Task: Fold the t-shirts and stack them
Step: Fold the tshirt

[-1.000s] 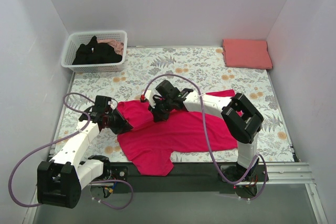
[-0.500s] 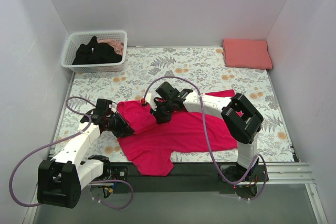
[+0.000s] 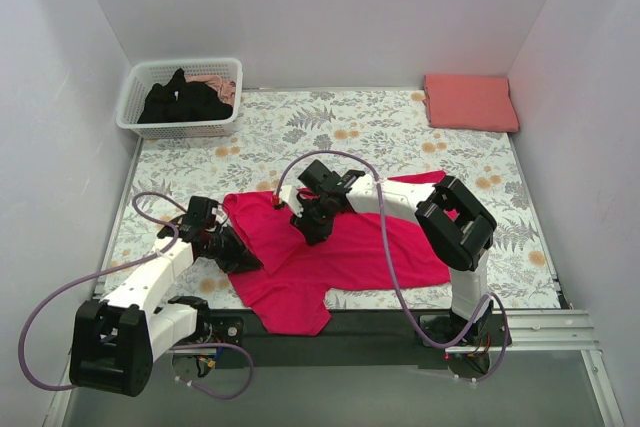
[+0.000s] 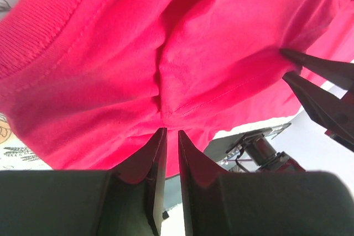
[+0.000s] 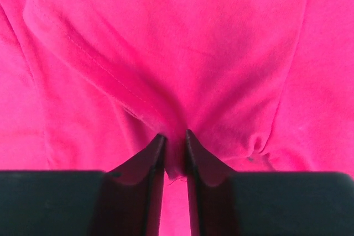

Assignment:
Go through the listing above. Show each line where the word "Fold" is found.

Result of the exercise:
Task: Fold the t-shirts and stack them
Step: Fold the tshirt

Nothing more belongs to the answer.